▶ **Task to carry out**:
Without including any pictures, copy every line below exactly.

Segment Open

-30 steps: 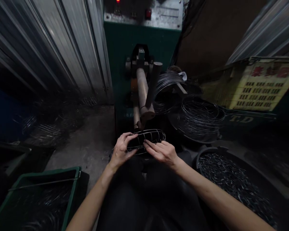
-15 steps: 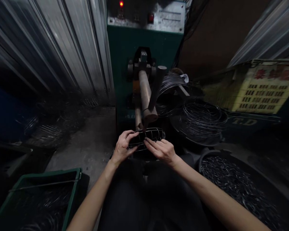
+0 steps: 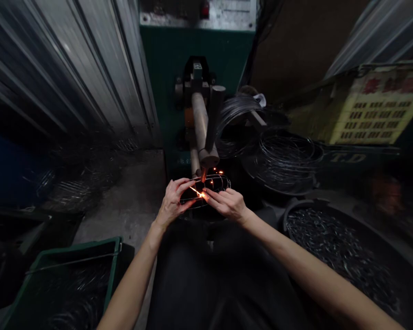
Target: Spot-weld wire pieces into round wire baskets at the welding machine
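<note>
A rounded wire frame point(image 3: 223, 178) made of thin metal wires sits between my hands, under the tip of a spot welder point(image 3: 206, 156). My left hand point(image 3: 173, 201) is closed on its left side, thumb below and fingers above. With closed fingers my right hand point(image 3: 229, 204) grips the right side, its index fingertip close to the weld point. Bright orange sparks point(image 3: 202, 195) fly between the two hands, and the electrode tip point(image 3: 203, 175) glows orange. Whether my right fingers also pinch a smaller piece cannot be made out.
Wire coils point(image 3: 289, 158) lie right of the machine. A round black tub point(image 3: 291, 213) of small metal pieces stands at my right, a green crate point(image 3: 117, 261) at my left. A yellow crate point(image 3: 368, 123) stands behind at right; corrugated metal point(image 3: 89, 59) walls the left.
Sparks have appeared at the weld point and the electrode tip now glows. The view has shifted slightly; both hands still hold the wire frame.
</note>
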Motion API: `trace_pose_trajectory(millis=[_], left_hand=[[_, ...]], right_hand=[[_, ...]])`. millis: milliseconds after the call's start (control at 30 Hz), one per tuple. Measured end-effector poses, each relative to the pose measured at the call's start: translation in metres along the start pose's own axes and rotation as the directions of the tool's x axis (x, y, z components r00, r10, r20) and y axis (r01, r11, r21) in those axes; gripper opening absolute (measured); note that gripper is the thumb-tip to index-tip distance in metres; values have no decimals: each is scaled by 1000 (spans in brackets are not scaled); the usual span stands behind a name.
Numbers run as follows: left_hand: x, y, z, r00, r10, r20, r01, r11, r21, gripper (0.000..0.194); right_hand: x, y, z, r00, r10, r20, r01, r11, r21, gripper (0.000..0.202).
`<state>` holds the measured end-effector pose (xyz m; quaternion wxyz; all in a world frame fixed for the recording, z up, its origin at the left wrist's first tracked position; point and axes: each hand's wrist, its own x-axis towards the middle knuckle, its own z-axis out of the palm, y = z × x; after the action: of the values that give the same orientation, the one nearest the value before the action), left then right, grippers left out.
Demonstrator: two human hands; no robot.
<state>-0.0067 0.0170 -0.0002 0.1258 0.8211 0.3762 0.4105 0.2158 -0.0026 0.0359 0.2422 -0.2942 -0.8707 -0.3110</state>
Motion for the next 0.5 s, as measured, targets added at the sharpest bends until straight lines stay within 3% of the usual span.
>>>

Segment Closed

▶ **Your response**:
-30 steps: 
-15 steps: 
+0 steps: 
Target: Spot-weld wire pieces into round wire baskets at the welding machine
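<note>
A rounded wire frame point(image 3: 223, 178) made of thin metal wires sits between my hands, under the tip of a spot welder point(image 3: 206, 156). My left hand point(image 3: 173, 201) is closed on its left side, thumb below and fingers above. With closed fingers my right hand point(image 3: 229, 204) grips the right side, its index fingertip close to the weld point. Bright orange sparks point(image 3: 202, 195) fly between the two hands, and the electrode tip point(image 3: 203, 175) glows orange. Whether my right fingers also pinch a smaller piece cannot be made out.
Wire coils point(image 3: 289, 158) lie right of the machine. A round black tub point(image 3: 291, 213) of small metal pieces stands at my right, a green crate point(image 3: 117, 261) at my left. A yellow crate point(image 3: 368, 123) stands behind at right; corrugated metal point(image 3: 89, 59) walls the left.
Sparks have appeared at the weld point and the electrode tip now glows. The view has shifted slightly; both hands still hold the wire frame.
</note>
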Motion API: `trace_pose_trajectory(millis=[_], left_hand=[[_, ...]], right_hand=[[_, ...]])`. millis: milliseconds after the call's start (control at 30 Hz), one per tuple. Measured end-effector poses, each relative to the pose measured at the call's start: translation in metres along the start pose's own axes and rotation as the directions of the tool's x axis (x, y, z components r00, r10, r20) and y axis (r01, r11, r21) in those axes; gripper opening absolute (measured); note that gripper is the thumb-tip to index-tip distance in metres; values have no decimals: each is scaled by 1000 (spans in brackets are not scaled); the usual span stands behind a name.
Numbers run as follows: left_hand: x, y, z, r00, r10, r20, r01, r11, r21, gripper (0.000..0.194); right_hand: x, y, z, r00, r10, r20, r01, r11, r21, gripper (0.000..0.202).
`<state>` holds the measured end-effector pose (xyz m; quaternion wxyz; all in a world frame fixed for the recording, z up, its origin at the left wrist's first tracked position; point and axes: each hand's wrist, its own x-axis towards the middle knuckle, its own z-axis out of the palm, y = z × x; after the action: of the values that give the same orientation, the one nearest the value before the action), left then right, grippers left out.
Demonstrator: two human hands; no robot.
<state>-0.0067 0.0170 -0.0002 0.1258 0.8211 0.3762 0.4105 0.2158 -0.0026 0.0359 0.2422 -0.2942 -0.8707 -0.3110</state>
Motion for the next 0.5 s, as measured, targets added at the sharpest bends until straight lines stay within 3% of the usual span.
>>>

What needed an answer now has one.